Por Marcelo Salles, no blog Fazendo Media
Há outros. Paulo Henrique Amorim publica matéria com algumas páginas do relatório da Polícia Federal que indicam contatos freqüentes de outros jornalistas com o especulador Naji Nahas, preso junto com Dantas na Operação Satiagraha: Vera Brandimarte (Valor Econômico), Paulo Andreoli e Tomaz Talman (revista Época), Elvira Lobato e Guilherme Barros (Folha de S.Paulo), Jony Saad (Band) e Roberto D´Ávila. Este último, segundo a PF, teria recebido R$ 50 mil para divulgação de opinião favorável ao Grupo Opportunity. Fato que demonstra “a capacidade da organização criminosa em manipular as notícias que são divulgadas pela mídia” (página 226).
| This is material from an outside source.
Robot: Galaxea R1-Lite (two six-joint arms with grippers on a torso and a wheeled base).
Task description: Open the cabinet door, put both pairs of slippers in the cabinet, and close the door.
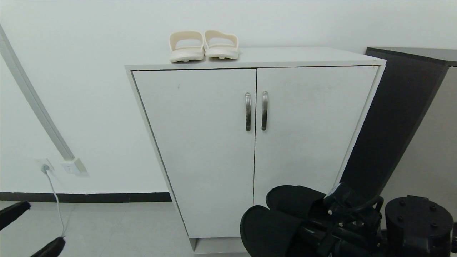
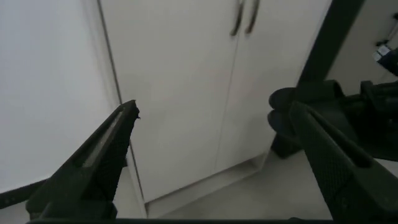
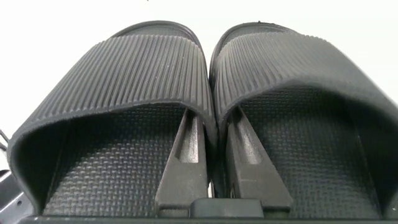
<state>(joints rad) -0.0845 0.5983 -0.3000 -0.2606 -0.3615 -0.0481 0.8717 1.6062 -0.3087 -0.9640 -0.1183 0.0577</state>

Importante: manter contato com especuladores, bandidos, criminosos e ladrões não é crime, sobretudo em se tratando de jornalistas, que estão atrás de informações. Crime é vender espaço editorial sem avisar ao público que se trata de propaganda. Neste sentido, o delegado Protógenes assinala: “é comum os jornalistas acima citados assinarem matérias favoráveis aos interesses do Grupo Opportunity, principalmente à pessoa de Daniel Dantas”.
Este motivo seria suficiente para que o conselho da categoria abrisse processo de expulsão e cassação do diploma dos referidos jornalistas, caso existisse tal entidade. No Brasil, se um médico comete um erro ele pode ser impedido de praticar a profissão. O mesmo ocorre em outras profissões, mas não no jornalismo.
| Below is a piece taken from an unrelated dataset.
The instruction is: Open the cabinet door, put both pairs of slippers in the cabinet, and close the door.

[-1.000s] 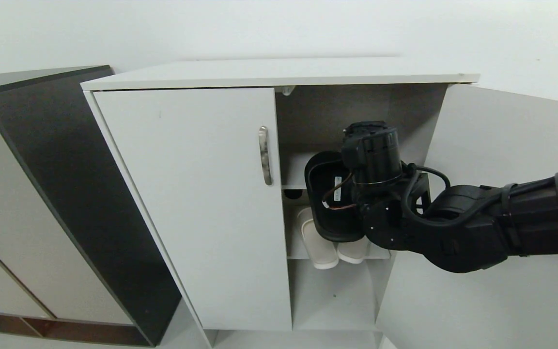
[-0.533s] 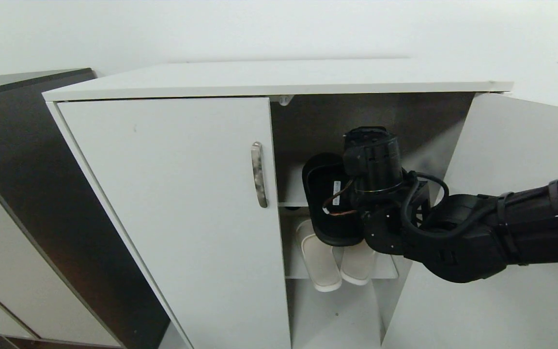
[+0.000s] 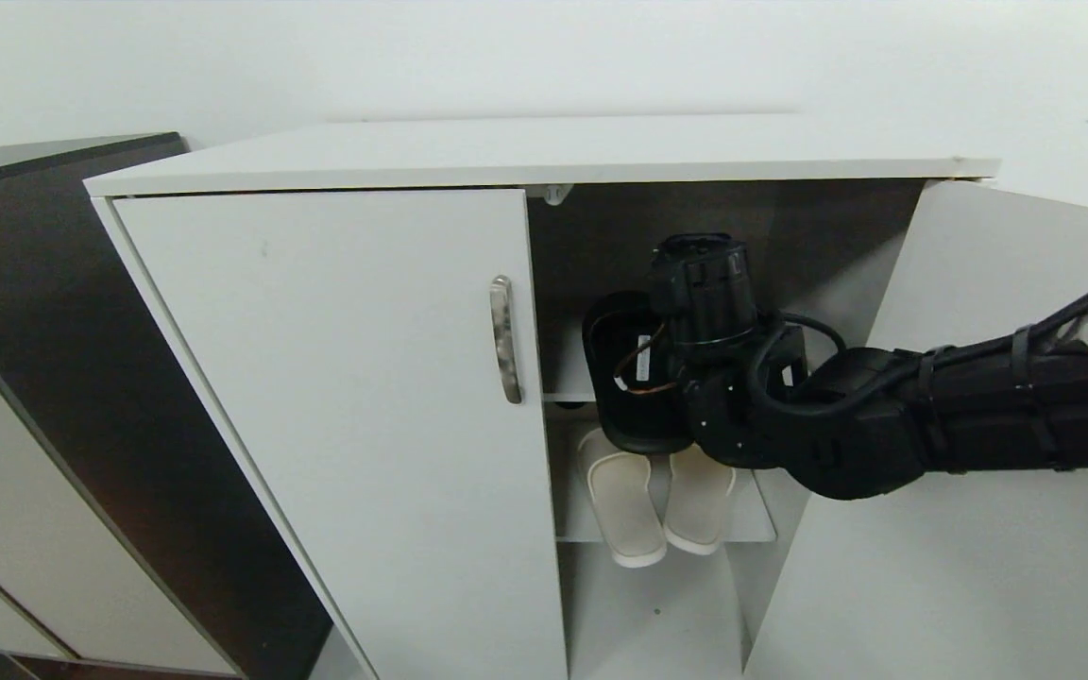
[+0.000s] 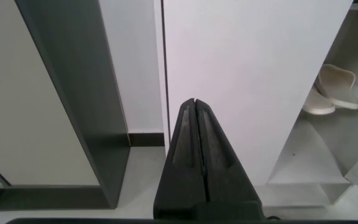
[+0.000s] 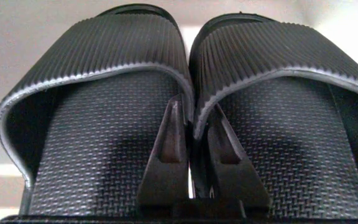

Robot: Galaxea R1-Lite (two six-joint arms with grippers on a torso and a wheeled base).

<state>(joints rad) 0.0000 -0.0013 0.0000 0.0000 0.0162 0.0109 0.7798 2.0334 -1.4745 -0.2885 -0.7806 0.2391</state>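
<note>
Head view: white cabinet (image 3: 544, 151) against a white wall (image 3: 544, 47). Its left door (image 3: 336, 397) is shut, with a metal handle (image 3: 503, 340) upright near its inner edge. The right door (image 3: 978, 567) is swung wide open. The right arm (image 3: 884, 434) comes in from the right into the open half, with the black slippers (image 3: 624, 378) at its end. They are held side by side, soles toward the cabinet back, at the level of the upper shelf; can't tell if they touch it. The white slippers (image 3: 634, 505) sit as a pair on the shelf (image 3: 752, 524) just below the black pair, ends sticking out past its front edge. A dark cabinet (image 3: 81, 378) stands just beside the white one on the left. Left wrist view: the left gripper (image 4: 195, 102) is clenched on nothing, fingers pressed flat together. It hangs in front of the shut left door, low, over the floor (image 4: 142, 168). The dark cabinet is to one side and the white slippers are visible on their shelf in the open half. Right wrist view: the right gripper (image 5: 194, 124) is clamped on the black slippers. One finger sits inside each slipper under its ribbed strap, pinching the two touching inner side walls between them.
</note>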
Da última vez que se tentou criar um conselho, em 2005, as entidades patronais e as corporações de mídia torpedearam a proposta até derrubá-la. Lembro da Zileide Silva, da TV Globo, levantar um troféu Comunique-se e afirmar, a plenos pulmões: “Nós não precisamos de um Conselho; nós já sabemos fazer jornalismo”.
Não discuto a competência do jornalismo praticado por Zileide, mas é bom frisar que nosso entendimento de jornalismo é outro. A começar pelo juramento profissional: ''A Comunicação é uma missão social. Por isto, juro respeitar o público, combatendo todas as formas de preconceito e discriminação, valorizando os seres humanos em sua singularidade e na luta por sua dignidade''.
Esse não é o jornalismo da Globo, que esteve ao lado da ditadura política e hoje serve à ditadura financeira que deixa 72 milhões de brasileiros em situação de insegurança alimentar – o eufemismo que o IBGE encontrou para a fome –, milhões de desempregados e outros tantos sem acesso à Saúde e à Educação de qualidade.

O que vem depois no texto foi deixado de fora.